Educational and Professional Training

D r. Dröge received a Ph.D. at the University of Freiburg, Germany, and postdoctoral training at the Biological Laboratories of Harvard University before he joined the Basal Institute of Immunology in Switzerland as a scientific member.

Summary of Dr. Dröge's Top Contributions

For decades, superoxide radicals and radical-derived reactive oxygen species (ROS) were mainly considered as undesirable byproducts of metabolic processes. Their concentrations in cells and tissues are mainly balanced by the cysteine-containing tripeptide glutathione. In 1987, Dr. Dröge surprisingly found that, in activated T-lymphocytes, superoxide radicals or low micromolar concentrations of hydrogen peroxide increased the production of the T-cell growth factor interleukin-2 (IL-2), an important T-cell protein (27). Superoxide radicals and hydrogen peroxide were subsequently found to stimulate a variety of different cellular signaling pathways. Cysteine and glutathione were shown to inhibit the activation of the transcription factor nuclear factor kappa B (NF-κB), which is critically involved in IL-2 production and in the replication of human immunodeficiency virus (HIV)-1 (24). In 1987/1988, Dr. Dröge and his colleagues discovered that HIV-infected patients and simian immunodeficiency virus (SIV)-infected rhesus monkeys show, on the average, abnormally low plasma cysteine and intracellular glutathione levels (6, 10, 11) and evidence for an excessive conversion of cysteine into sulfate (1). Partial cysteine depletion is possibly one of the strategies that are more widely used by viruses to escape the immune system. A decreasing availability of cysteine was also found to be involved in the process of aging, but this appears to result from a general change in amino acid homeostasis. Based on numerous laboratory studies on redox-regulated signaling processes and complementary clinical investigations, Dr. Dröge eventually developed a new concept of the aging-related oxidative stress as a major cause of death (3, 7).
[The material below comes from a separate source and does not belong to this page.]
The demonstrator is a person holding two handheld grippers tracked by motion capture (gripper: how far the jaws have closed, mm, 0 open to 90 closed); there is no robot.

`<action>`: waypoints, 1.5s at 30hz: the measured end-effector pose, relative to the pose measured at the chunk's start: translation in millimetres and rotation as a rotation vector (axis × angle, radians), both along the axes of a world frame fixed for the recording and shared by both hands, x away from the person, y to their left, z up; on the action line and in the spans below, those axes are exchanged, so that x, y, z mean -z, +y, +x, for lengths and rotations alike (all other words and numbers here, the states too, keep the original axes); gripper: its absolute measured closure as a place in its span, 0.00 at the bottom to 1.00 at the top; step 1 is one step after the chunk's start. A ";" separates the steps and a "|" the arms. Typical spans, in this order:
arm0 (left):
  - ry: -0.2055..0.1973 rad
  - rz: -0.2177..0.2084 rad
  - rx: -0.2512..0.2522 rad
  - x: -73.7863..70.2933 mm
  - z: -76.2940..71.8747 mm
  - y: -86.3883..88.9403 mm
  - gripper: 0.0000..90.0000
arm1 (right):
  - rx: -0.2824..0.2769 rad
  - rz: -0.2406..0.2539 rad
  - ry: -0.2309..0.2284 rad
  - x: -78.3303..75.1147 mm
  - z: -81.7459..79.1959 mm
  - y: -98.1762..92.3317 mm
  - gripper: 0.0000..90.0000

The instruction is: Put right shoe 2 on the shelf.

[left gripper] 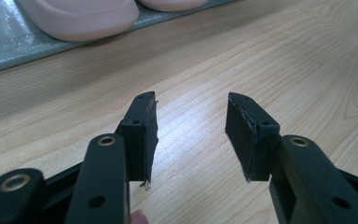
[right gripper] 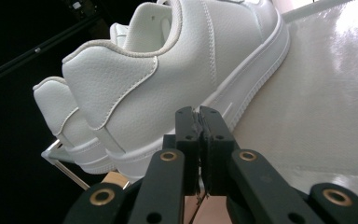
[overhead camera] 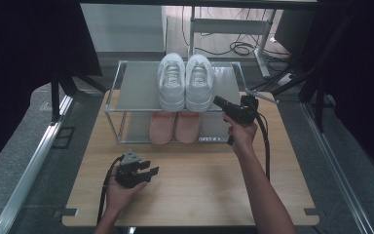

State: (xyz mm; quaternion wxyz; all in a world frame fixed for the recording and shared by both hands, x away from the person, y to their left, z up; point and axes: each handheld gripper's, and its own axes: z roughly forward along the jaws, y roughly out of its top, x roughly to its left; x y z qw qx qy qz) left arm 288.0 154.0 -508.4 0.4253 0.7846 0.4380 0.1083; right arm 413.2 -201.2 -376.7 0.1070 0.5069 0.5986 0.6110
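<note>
1. The high view takes in the wooden table, the two-level shoe rack at its far end, a pair of white sneakers on the rack's upper shelf and a pair of pink shoes on the level below.
2. The right gripper view brings the white sneakers close: heel and side of the nearer shoe, with the second heel behind it (stitching and grained leather are plain here, lost from above).
3. The left gripper view shows bare table wood and, along the top edge, the pink shoes on the rack's grey lower shelf.
4. The pink shoes are cut off by the frame in the left gripper view, and from above the upper shelf covers their rear halves. The dark surroundings of the table are hard to make out.
5. The right gripper is held up at the upper shelf, its tip just beside the right-hand sneaker; whether it touches the shoe I cannot tell. Its jaws are pressed together with nothing between them.
6. The left gripper rests low over the near-left part of the table, well apart from the rack, jaws spread and empty.
</note>
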 end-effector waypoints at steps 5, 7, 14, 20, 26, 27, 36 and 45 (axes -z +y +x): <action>0.000 -0.006 0.005 -0.1 2.1 -3.3 0.60 | -0.017 0.002 -0.019 1.7 -5.9 -10.2 0.87; -0.002 -0.004 0.007 -0.5 2.9 -3.8 0.59 | -0.029 -0.005 -0.026 2.8 -8.5 -14.1 0.83; -0.011 -0.001 0.013 -2.0 2.4 -3.0 0.59 | -0.053 -0.031 -0.049 5.2 -22.8 -25.6 0.79; -0.014 -0.003 0.015 -2.8 1.8 -2.7 0.59 | -0.056 -0.036 -0.071 7.1 -37.1 -39.0 0.79; -0.021 -0.005 0.012 -5.5 0.5 -2.5 0.59 | -0.054 -0.020 -0.083 11.4 -50.3 -52.1 0.78; -0.021 -0.004 0.012 -5.4 0.6 -2.6 0.59 | -0.053 -0.021 -0.083 12.6 -52.1 -54.1 0.78; -0.017 0.002 0.014 -4.0 1.5 -3.5 0.59 | -0.032 -0.001 -0.082 29.6 -68.2 -73.3 0.78; -0.014 0.002 0.012 -4.2 1.1 -5.2 0.59 | -0.025 0.000 -0.081 54.0 -82.3 -90.3 0.77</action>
Description of Key Finding 1

Effect of superoxide radicals and hydrogen peroxide on the expression of the T-cell growth factor IL-2 in T-lymphocytes

The production of superoxide radicals and hydrogen peroxide by activated macrophages and granulocytes in the inflammatory environment was originally thought to serve as a first line of defense against environmental pathogens. From the immunological point of view, it was of interest to see whether these hazardous ROS may compromise the immunological responses of the lymphocytes in this hostile environment (4). Much to their surprise, Dr. Dröge and his Ph.D. student Steffen Roth found that, in activated T-cells, superoxide radicals or low micromolar concentrations of hydrogen peroxide increased the production of the T-cell growth factor IL-2 (27) (Fig. 1). Subsequent studies revealed that the activation of NF-κB, one of the transcription factors involved in the regulation of IL-2 gene expression, is enhanced by ROS and inhibited by thiol antioxidants such as glutathione and thioredoxin (12, 14, 19, 22, 23, 26, 28, 30, 33). As HIV proviral DNA contains two binding sites for the transcription factor NF-κB, it was not unexpected to see that cysteine or N-acetylcysteine (NAC) inhibited HIV replication in infected lymphocyte and macrophage cell lines, suggesting that the cysteine deficiency in HIV-infected individuals may contribute to viral replication in these patients (24). In addition, it was shown that the HIV-1 Tat protein potentiates TNF-induced NF-κB activation and cytotoxicity by altering the cellular redox status (33).

FIG. 1.

Stimulation of interleukin-2 (IL-2) synthesis in accessory-depleted T cells by superoxide radicals and hydrogen peroxide. The purified T cells (4 million) from murine spleen were incubated in 1 mL culture medium without 2-mercaptoethanol. The medium included 5 μg of concanavalin A, 30 mM lactate, and either graded concentrations of hydrogen peroxide (right panel) or a superoxide-generating system consisting of 10 μM xanthine and graded concentrations of xanthine oxidase (left panel). The supernatants of these cultures were harvested after 48 h and assayed for IL-2 activity [see Roth and Dröge, 1987 (27)].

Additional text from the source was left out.